Return a copy of every line in the records that includes the word "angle".

-------- RECORD EXCERPTS --------

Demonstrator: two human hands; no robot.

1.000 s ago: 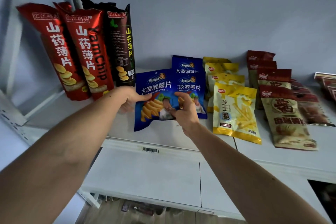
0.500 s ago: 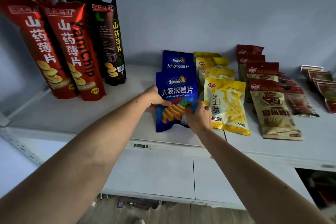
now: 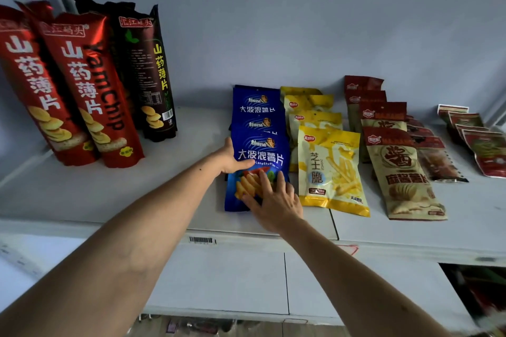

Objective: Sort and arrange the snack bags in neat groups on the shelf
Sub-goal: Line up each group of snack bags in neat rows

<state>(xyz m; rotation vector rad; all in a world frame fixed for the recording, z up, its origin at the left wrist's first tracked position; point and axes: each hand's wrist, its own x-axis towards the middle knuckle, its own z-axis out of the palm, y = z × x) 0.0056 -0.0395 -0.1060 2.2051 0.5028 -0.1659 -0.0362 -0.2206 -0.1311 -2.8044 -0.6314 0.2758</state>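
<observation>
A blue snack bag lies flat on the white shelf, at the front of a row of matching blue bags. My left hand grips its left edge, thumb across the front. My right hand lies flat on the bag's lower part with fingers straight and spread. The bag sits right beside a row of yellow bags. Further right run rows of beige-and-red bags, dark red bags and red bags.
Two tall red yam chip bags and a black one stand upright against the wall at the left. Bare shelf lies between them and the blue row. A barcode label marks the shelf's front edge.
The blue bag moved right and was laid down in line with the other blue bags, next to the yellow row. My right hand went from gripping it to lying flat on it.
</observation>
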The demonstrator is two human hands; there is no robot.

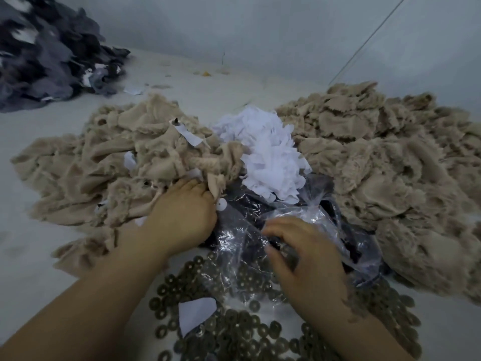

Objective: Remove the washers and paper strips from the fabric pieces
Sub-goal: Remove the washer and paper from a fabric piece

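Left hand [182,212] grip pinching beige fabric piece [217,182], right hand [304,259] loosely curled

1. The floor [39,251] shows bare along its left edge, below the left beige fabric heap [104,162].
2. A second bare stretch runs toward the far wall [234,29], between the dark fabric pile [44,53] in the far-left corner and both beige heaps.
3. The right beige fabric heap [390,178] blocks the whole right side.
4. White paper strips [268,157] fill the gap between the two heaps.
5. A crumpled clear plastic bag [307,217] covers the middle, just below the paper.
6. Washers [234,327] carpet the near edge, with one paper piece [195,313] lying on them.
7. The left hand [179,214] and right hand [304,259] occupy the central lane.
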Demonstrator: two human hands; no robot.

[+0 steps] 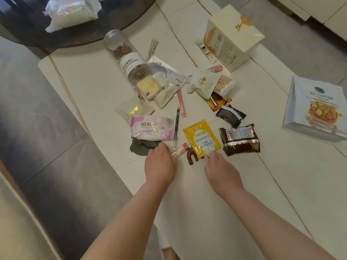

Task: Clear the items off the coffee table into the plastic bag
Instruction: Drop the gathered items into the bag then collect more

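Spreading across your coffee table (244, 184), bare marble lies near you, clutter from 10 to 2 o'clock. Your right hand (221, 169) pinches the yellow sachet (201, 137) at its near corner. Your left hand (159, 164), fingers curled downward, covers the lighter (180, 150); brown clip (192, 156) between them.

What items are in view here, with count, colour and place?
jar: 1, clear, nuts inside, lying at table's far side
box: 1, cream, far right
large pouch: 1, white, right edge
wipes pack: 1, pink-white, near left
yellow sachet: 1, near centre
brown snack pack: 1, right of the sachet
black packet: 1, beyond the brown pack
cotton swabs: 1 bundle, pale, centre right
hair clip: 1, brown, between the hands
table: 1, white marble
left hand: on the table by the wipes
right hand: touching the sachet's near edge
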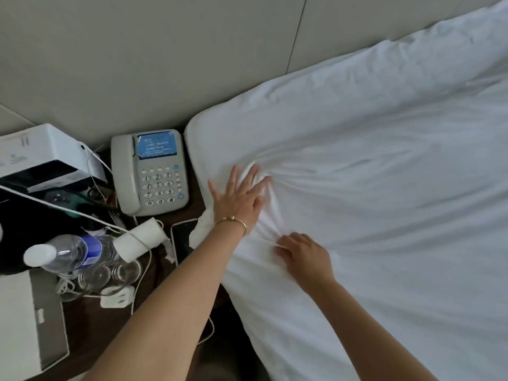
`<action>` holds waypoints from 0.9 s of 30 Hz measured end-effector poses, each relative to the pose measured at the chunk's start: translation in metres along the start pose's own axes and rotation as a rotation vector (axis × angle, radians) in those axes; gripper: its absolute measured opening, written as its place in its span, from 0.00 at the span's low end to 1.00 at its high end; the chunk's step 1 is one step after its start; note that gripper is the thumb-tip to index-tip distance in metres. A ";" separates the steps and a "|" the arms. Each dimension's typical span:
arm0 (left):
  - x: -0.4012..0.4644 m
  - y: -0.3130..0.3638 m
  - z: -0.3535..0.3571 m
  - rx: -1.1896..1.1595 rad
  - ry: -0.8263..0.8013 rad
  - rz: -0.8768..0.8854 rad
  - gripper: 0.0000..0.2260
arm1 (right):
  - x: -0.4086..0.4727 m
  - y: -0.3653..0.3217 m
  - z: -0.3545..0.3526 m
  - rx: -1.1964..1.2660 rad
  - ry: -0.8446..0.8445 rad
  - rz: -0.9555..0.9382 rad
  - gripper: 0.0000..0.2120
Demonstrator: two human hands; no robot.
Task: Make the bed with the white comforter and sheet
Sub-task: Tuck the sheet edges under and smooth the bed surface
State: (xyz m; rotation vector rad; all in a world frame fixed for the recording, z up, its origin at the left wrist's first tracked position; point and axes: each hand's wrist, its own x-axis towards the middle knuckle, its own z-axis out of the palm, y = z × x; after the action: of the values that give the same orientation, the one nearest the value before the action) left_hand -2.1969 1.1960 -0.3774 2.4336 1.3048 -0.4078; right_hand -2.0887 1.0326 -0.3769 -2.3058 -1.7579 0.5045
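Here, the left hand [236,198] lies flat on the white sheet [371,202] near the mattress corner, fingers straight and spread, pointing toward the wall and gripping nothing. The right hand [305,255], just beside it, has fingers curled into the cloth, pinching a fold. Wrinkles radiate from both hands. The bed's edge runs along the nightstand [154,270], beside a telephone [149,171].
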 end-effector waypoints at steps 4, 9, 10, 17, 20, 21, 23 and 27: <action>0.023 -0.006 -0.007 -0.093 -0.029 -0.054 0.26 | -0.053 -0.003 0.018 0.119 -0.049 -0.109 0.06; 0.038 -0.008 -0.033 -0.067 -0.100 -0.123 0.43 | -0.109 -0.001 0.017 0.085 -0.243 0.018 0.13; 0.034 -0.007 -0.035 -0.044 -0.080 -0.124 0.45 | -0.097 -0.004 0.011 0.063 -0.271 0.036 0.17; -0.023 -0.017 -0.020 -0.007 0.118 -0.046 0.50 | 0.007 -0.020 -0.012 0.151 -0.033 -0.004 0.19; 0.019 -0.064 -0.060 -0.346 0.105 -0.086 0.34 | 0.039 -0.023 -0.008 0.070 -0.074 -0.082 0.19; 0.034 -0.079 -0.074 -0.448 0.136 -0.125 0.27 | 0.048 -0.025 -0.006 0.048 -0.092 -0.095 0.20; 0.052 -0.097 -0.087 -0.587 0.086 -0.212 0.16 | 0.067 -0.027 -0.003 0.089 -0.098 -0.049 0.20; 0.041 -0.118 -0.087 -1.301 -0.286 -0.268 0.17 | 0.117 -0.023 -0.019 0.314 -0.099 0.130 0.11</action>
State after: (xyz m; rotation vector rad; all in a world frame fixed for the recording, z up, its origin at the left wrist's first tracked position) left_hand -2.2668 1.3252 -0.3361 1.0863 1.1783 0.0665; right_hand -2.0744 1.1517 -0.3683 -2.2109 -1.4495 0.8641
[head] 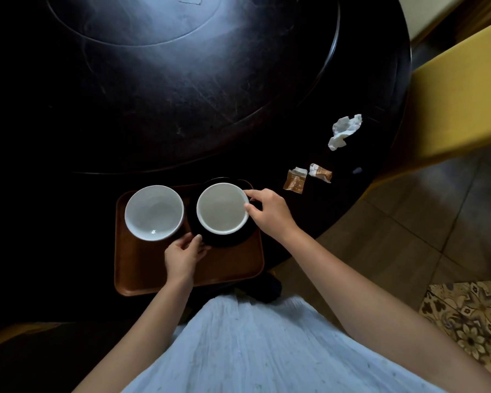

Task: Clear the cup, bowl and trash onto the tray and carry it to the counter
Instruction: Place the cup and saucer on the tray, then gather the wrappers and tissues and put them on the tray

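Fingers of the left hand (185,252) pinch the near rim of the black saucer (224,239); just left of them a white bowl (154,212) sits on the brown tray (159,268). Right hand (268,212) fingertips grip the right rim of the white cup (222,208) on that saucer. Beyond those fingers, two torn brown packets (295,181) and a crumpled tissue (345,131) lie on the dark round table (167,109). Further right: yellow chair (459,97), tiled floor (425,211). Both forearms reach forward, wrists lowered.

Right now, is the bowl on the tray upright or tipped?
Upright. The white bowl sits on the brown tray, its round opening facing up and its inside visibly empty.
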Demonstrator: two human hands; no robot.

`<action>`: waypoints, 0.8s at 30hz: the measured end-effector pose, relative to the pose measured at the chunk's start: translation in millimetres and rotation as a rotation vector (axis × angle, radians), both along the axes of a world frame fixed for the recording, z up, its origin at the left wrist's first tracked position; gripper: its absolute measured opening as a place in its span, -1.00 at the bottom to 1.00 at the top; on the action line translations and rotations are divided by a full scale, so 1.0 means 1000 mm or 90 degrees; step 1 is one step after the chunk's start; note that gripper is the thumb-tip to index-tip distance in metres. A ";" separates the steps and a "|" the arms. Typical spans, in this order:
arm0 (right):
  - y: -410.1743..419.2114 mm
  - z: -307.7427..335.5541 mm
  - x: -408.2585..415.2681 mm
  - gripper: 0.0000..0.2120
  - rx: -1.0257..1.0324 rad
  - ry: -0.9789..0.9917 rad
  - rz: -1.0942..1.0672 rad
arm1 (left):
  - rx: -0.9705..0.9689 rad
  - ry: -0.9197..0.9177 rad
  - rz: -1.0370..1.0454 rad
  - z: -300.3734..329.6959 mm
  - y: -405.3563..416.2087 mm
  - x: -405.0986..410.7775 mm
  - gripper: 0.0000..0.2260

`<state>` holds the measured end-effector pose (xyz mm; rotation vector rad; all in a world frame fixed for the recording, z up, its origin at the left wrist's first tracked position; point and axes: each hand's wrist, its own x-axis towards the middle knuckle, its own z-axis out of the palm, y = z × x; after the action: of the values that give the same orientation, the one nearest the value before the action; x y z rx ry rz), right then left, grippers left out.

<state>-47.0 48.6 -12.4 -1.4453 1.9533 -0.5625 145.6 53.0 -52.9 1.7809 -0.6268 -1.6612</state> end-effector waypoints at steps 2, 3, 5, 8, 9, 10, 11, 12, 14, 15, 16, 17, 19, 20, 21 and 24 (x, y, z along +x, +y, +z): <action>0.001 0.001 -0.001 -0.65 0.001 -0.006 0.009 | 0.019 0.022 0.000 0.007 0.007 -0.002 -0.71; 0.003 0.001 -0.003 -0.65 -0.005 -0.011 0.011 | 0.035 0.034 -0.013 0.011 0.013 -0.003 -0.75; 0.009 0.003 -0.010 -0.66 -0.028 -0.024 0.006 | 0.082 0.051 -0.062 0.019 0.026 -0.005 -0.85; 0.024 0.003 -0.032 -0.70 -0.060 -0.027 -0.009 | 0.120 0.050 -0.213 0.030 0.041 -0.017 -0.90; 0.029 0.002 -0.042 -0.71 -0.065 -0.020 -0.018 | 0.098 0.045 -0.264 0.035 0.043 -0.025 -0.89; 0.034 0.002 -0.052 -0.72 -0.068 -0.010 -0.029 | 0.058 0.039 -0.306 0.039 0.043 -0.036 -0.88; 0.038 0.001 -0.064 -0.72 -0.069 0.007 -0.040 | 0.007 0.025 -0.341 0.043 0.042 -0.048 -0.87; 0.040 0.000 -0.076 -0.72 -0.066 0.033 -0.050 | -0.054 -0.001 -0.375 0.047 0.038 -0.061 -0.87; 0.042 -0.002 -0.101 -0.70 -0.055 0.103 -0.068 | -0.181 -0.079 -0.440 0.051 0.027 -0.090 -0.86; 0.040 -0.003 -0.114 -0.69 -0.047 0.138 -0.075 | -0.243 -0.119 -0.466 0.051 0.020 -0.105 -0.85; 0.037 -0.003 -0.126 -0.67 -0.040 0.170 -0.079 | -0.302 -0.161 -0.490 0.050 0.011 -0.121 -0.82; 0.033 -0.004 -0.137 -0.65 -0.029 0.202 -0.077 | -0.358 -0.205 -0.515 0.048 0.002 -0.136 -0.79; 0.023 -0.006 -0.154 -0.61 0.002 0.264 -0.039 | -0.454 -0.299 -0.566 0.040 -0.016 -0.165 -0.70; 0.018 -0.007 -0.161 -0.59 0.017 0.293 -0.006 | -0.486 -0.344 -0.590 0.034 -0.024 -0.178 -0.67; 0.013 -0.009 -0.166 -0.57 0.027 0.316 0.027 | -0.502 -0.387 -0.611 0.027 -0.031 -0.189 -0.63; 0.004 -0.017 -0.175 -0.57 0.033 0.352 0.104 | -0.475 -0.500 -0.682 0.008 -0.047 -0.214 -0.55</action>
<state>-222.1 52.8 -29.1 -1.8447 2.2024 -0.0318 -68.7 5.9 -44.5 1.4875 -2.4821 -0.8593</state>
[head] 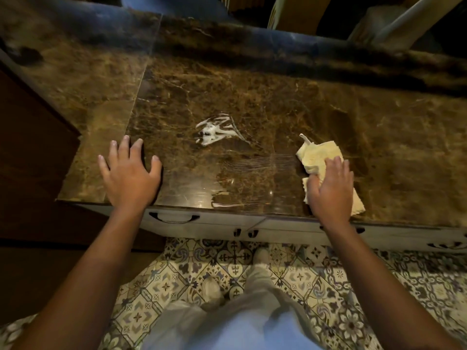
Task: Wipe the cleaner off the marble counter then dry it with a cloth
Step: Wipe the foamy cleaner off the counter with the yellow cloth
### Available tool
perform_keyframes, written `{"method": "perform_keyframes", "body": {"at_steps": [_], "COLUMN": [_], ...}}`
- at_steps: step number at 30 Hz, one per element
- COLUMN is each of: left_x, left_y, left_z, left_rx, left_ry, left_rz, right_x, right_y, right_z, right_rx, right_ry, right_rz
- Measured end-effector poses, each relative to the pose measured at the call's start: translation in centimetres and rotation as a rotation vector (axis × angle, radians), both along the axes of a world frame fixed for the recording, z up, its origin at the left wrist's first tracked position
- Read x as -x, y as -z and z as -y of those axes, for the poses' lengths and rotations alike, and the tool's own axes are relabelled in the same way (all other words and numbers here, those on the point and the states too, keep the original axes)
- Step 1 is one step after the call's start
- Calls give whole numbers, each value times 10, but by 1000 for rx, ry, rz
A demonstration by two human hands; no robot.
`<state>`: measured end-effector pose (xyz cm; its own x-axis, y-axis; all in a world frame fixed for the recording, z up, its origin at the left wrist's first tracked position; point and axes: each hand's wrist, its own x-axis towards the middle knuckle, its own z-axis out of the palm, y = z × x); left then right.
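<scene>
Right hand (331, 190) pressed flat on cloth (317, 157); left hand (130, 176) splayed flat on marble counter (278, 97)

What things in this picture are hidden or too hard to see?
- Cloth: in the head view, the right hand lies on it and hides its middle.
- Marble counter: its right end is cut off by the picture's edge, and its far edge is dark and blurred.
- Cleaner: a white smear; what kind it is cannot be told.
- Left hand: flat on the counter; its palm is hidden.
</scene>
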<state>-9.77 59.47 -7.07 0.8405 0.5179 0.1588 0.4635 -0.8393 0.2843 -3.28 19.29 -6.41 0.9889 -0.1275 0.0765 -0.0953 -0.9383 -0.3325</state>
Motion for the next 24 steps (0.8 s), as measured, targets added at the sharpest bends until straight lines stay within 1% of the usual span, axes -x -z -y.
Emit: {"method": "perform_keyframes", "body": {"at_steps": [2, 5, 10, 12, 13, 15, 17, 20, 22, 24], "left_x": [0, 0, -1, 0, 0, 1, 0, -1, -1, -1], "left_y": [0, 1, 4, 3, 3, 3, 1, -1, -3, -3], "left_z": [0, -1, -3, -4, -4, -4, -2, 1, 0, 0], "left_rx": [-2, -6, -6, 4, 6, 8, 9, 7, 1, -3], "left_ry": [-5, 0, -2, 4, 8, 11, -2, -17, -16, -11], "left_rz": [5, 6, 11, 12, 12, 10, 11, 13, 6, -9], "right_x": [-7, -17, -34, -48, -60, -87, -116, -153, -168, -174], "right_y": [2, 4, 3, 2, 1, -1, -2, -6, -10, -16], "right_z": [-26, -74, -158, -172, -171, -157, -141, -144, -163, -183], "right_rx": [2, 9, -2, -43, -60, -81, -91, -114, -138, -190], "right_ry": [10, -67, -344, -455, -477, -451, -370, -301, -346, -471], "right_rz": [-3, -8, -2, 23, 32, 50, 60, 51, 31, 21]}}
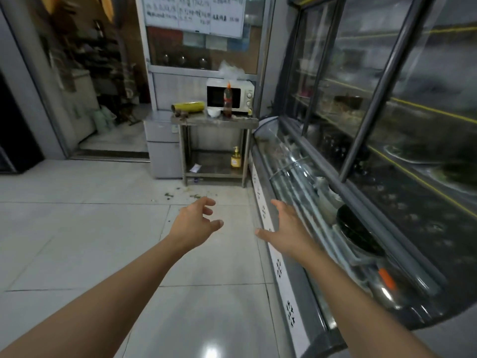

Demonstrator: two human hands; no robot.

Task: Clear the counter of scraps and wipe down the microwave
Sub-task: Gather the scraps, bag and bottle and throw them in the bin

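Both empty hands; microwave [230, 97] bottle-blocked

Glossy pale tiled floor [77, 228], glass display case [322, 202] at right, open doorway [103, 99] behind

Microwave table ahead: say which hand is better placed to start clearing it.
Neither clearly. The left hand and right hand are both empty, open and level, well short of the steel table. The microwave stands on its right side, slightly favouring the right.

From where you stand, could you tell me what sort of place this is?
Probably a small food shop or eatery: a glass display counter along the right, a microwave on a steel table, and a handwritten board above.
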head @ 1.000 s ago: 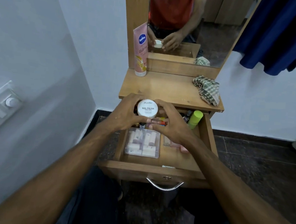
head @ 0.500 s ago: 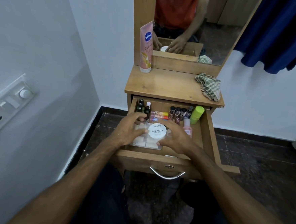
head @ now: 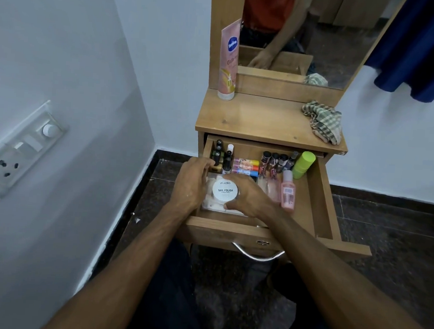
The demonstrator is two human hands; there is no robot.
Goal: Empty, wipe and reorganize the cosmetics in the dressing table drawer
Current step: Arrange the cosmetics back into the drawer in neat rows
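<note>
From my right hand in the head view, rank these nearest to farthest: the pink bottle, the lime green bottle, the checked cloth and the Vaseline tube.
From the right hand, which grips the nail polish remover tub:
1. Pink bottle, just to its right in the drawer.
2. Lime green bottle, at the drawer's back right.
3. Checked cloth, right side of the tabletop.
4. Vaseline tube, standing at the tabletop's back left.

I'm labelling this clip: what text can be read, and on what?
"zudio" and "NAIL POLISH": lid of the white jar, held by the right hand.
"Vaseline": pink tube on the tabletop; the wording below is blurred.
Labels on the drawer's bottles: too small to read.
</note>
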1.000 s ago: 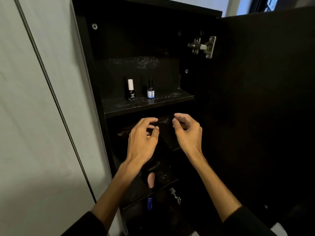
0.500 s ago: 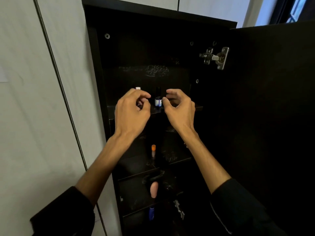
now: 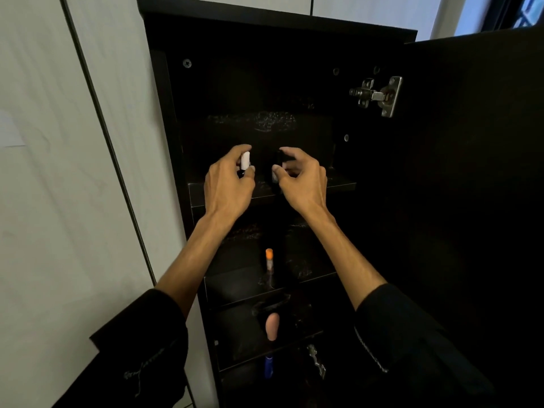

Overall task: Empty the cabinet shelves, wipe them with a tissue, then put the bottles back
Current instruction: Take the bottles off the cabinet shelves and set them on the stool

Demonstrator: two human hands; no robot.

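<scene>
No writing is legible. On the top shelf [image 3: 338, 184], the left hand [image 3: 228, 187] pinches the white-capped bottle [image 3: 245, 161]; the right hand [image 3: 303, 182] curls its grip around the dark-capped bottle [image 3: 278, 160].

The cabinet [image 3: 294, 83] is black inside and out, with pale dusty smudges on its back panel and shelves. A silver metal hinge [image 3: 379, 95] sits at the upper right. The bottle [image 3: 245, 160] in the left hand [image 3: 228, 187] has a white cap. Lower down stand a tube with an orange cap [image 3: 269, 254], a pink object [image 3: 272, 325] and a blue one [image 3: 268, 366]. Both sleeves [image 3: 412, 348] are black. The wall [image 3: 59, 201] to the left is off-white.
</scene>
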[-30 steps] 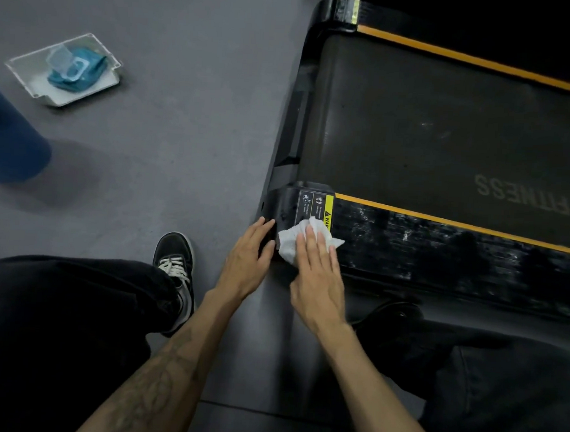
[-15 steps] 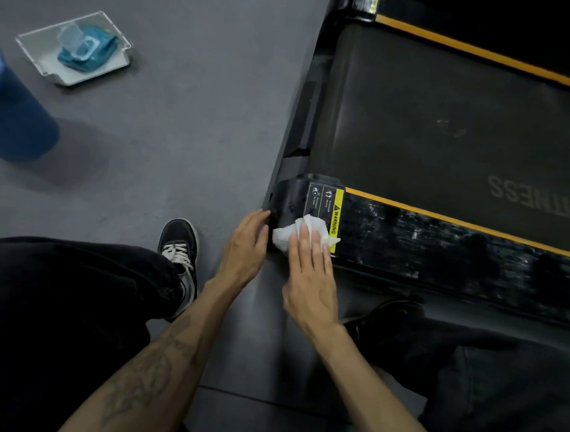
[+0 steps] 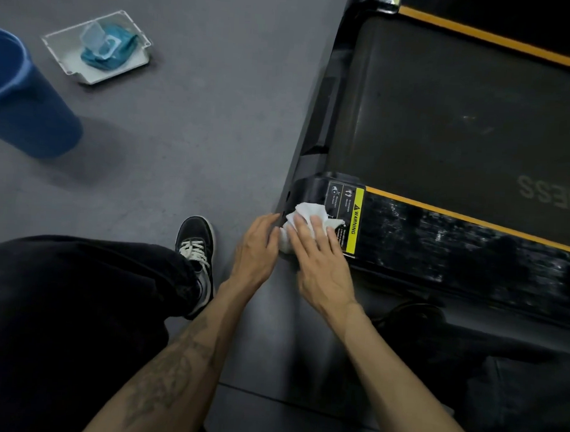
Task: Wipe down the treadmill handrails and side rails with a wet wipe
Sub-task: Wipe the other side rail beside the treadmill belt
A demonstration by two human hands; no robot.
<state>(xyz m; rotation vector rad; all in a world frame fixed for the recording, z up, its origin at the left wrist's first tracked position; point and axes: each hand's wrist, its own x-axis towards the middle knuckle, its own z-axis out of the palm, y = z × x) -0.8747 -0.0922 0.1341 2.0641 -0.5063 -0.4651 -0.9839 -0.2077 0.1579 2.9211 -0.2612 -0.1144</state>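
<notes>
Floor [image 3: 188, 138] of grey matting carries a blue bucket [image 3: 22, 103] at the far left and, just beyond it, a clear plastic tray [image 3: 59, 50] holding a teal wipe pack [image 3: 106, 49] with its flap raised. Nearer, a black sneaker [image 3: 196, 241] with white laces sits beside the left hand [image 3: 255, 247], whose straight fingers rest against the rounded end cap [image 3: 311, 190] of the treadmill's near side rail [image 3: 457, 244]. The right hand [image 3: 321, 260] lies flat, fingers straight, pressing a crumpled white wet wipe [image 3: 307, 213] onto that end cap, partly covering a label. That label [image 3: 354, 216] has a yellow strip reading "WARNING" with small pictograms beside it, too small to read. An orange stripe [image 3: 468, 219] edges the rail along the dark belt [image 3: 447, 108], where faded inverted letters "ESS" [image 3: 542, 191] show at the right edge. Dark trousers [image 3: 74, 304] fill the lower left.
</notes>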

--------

# [ANSWER BOX]
`<action>` holds waypoints from 0.9 s of 30 Hz measured end-effector poses, each relative to the pose measured at the chunk's start: translation in metres along the start pose's own axes and rotation as a rotation vector (axis × angle, radians) in those axes; gripper: its absolute measured opening, written as its place in its span, from 0.00 at the span's low end to 1.00 at its high end; the chunk's step 1 is one step after its start; note that gripper is the thumb-tip to index-tip distance in metres. A ";" separates the steps and a "|" the arms. Each dimension's typical span:
`<action>`: waypoints, 0.8s at 30hz: the measured end-effector pose, relative to the pose measured at the chunk's start: translation in millimetres and rotation as a rotation vector (axis × angle, radians), both along the axes of a world frame fixed for the recording, z up, its origin at the left wrist's first tracked position; gripper: its absolute measured opening as a place in its span, -1.00 at the bottom to 1.00 at the top; on the action line translations and rotations are divided by a full scale, so 1.0 means 1000 mm or 90 degrees; step 1 is one step after the chunk's start; note that gripper is the thumb-tip to index-tip distance in metres. A ";" separates the steps and a "|" the arms. Typical spans, in this order:
- Measured end-effector poses, each relative to the pose measured at the call's start: translation in centimetres and rotation as a rotation vector (axis × angle, radians), both along the axes of a world frame fixed for the recording, z up, its origin at the left wrist's first tracked position

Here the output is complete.